Aim of the task:
Could you retype all of the records exactly, leaving out every picture?

Stored items from a collection
%%
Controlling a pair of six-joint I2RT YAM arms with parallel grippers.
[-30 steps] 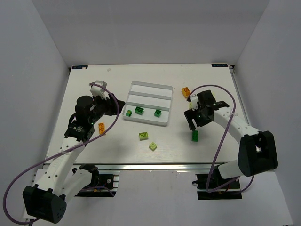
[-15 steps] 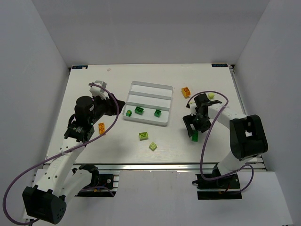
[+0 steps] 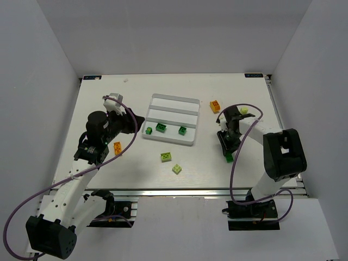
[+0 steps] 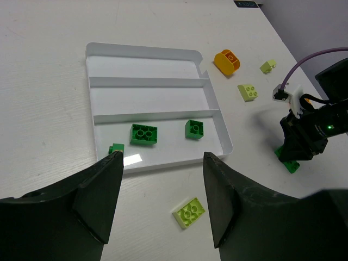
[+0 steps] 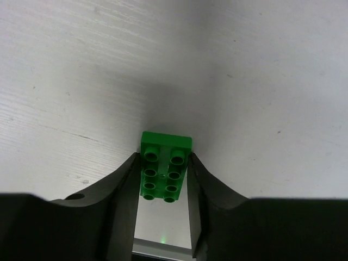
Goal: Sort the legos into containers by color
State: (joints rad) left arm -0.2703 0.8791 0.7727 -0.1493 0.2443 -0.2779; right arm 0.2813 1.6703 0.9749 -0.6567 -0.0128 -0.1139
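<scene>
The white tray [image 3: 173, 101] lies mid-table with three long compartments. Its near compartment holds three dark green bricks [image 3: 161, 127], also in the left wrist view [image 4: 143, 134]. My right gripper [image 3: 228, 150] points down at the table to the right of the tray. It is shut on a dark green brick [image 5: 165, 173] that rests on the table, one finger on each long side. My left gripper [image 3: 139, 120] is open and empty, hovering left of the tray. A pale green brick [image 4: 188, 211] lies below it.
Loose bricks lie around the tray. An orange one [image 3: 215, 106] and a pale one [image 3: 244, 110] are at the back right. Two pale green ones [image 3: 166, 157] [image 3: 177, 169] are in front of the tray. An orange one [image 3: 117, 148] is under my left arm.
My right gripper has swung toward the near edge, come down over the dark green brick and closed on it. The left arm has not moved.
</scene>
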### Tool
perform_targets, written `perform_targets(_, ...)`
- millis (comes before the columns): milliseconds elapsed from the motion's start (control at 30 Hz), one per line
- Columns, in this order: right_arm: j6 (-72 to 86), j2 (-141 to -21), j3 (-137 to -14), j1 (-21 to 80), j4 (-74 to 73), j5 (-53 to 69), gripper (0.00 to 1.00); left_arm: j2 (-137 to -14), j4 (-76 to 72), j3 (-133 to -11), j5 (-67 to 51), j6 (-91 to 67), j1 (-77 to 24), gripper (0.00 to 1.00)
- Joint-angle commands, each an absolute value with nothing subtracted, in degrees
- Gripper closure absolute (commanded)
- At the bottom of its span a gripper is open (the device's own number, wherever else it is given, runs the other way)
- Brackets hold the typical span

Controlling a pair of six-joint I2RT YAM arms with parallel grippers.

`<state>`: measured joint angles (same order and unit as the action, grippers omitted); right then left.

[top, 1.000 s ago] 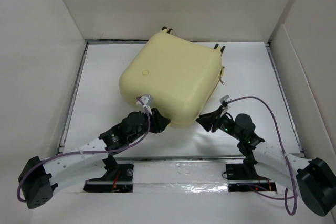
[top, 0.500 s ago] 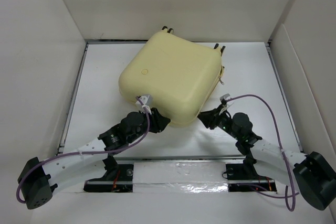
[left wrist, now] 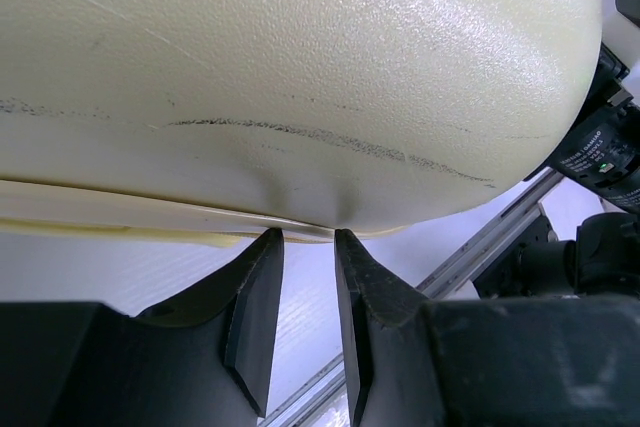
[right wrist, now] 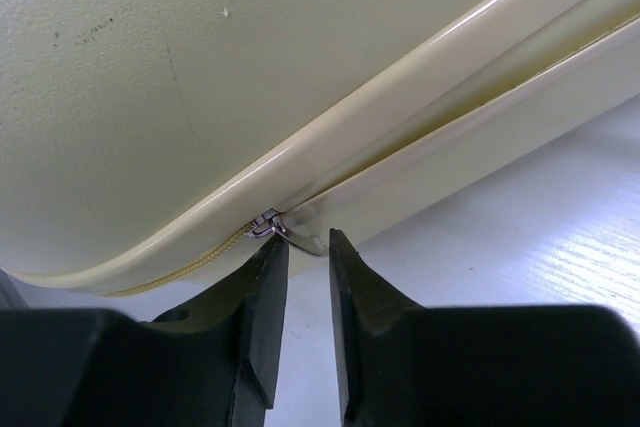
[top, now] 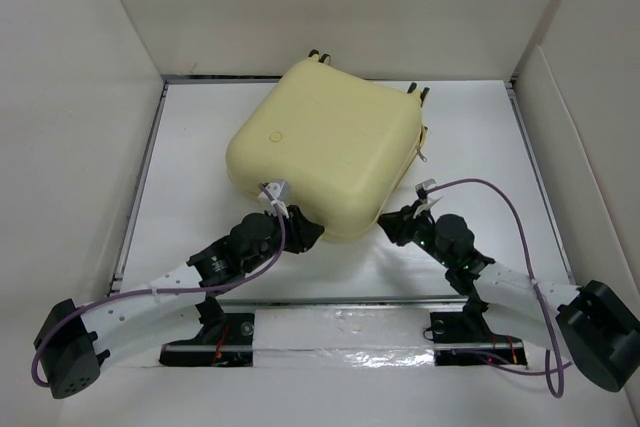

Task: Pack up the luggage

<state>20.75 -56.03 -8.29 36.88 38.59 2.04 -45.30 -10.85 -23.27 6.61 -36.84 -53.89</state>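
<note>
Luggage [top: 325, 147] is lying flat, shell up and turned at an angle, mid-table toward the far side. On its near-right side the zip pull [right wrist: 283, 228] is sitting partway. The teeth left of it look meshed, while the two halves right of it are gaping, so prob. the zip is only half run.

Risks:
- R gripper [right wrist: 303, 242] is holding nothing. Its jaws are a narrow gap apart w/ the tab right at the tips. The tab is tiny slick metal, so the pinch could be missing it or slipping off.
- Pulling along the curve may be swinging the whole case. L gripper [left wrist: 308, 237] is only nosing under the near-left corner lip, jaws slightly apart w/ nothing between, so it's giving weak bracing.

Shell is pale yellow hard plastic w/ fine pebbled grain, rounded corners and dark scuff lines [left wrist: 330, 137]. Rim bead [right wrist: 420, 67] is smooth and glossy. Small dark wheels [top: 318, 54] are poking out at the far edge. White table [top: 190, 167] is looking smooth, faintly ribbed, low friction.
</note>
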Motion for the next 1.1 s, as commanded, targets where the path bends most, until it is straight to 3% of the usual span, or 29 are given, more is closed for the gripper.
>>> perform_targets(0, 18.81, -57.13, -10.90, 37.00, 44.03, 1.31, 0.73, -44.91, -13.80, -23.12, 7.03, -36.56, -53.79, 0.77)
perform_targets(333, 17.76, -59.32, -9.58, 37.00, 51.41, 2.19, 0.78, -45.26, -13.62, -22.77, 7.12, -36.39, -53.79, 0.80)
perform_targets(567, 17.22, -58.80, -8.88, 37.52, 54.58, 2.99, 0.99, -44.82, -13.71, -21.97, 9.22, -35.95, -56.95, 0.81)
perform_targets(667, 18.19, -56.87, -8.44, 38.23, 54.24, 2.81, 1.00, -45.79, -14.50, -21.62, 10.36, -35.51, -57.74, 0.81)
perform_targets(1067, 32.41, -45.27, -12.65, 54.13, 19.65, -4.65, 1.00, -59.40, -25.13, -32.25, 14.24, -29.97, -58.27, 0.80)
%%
Answer below:
Controlling a pair of six-joint I2RT YAM arms with parallel grippers.
[-30 steps] 
[-15 steps] 
[+0 steps] 
[+0 steps] 
[+0 steps] 
Goal: Sort the legos into containers by color
State: (joints rad) left arm -0.2703 0.8791 0.7727 -0.1493 0.2443 -0.2779; right arm 0.2813 1.6703 0.9749 -0.6567 -0.0128 -0.1139
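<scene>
The white tray [image 3: 173, 101] lies mid-table with three long compartments. Its near compartment holds three dark green bricks [image 3: 161, 127], also in the left wrist view [image 4: 143, 134]. My right gripper [image 3: 228, 150] points down at the table to the right of the tray. It is shut on a dark green brick [image 5: 165, 173] that rests on the table, one finger on each long side. My left gripper [image 3: 139, 120] is open and empty, hovering left of the tray. A pale green brick [image 4: 188, 211] lies below it.
Loose bricks lie around the tray. An orange one [image 3: 215, 106] and a pale one [image 3: 244, 110] are at the back right. Two pale green ones [image 3: 166, 157] [image 3: 177, 169] are in front of the tray. An orange one [image 3: 117, 148] is under my left arm.
My right gripper has swung toward the near edge, come down over the dark green brick and closed on it. The left arm has not moved.
</scene>
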### Tool
perform_targets, written `perform_targets(_, ...)`
- millis (comes before the columns): milliseconds elapsed from the motion's start (control at 30 Hz), one per line
- Columns, in this order: right_arm: j6 (-72 to 86), j2 (-141 to -21), j3 (-137 to -14), j1 (-21 to 80), j4 (-74 to 73), j5 (-53 to 69), gripper (0.00 to 1.00); left_arm: j2 (-137 to -14), j4 (-76 to 72), j3 (-133 to -11), j5 (-67 to 51), j6 (-91 to 67), j1 (-77 to 24), gripper (0.00 to 1.00)
- Joint-angle commands, each an absolute value with nothing subtracted, in degrees
- Gripper closure absolute (commanded)
- At the bottom of its span a gripper is open (the device's own number, wherever else it is given, runs the other way)
- Brackets hold the typical span

Controlling a pair of six-joint I2RT YAM arms with parallel grippers.

`<state>`: measured joint angles (same order and unit as the action, grippers omitted); right then left.

[top, 1.000 s ago] 
[top, 0.500 s ago] 
[left wrist, now] 
[right wrist, now] 
[top, now] 

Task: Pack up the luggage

<state>20.75 -56.03 -8.29 36.88 38.59 2.04 -45.30 -10.85 -23.27 6.61 -36.84 -53.89</state>
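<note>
Luggage [top: 325, 147] is lying flat, shell up and turned at an angle, mid-table toward the far side. On its near-right side the zip pull [right wrist: 283, 228] is sitting partway. The teeth left of it look meshed, while the two halves right of it are gaping, so prob. the zip is only half run.

Risks:
- R gripper [right wrist: 303, 242] is holding nothing. Its jaws are a narrow gap apart w/ the tab right at the tips. The tab is tiny slick metal, so the pinch could be missing it or slipping off.
- Pulling along the curve may be swinging the whole case. L gripper [left wrist: 308, 237] is only nosing under the near-left corner lip, jaws slightly apart w/ nothing between, so it's giving weak bracing.

Shell is pale yellow hard plastic w/ fine pebbled grain, rounded corners and dark scuff lines [left wrist: 330, 137]. Rim bead [right wrist: 420, 67] is smooth and glossy. Small dark wheels [top: 318, 54] are poking out at the far edge. White table [top: 190, 167] is looking smooth, faintly ribbed, low friction.
</note>
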Motion for the next 1.1 s, as commanded, targets where the path bends most, until it is straight to 3% of the usual span, or 29 are given, more is closed for the gripper.
>>> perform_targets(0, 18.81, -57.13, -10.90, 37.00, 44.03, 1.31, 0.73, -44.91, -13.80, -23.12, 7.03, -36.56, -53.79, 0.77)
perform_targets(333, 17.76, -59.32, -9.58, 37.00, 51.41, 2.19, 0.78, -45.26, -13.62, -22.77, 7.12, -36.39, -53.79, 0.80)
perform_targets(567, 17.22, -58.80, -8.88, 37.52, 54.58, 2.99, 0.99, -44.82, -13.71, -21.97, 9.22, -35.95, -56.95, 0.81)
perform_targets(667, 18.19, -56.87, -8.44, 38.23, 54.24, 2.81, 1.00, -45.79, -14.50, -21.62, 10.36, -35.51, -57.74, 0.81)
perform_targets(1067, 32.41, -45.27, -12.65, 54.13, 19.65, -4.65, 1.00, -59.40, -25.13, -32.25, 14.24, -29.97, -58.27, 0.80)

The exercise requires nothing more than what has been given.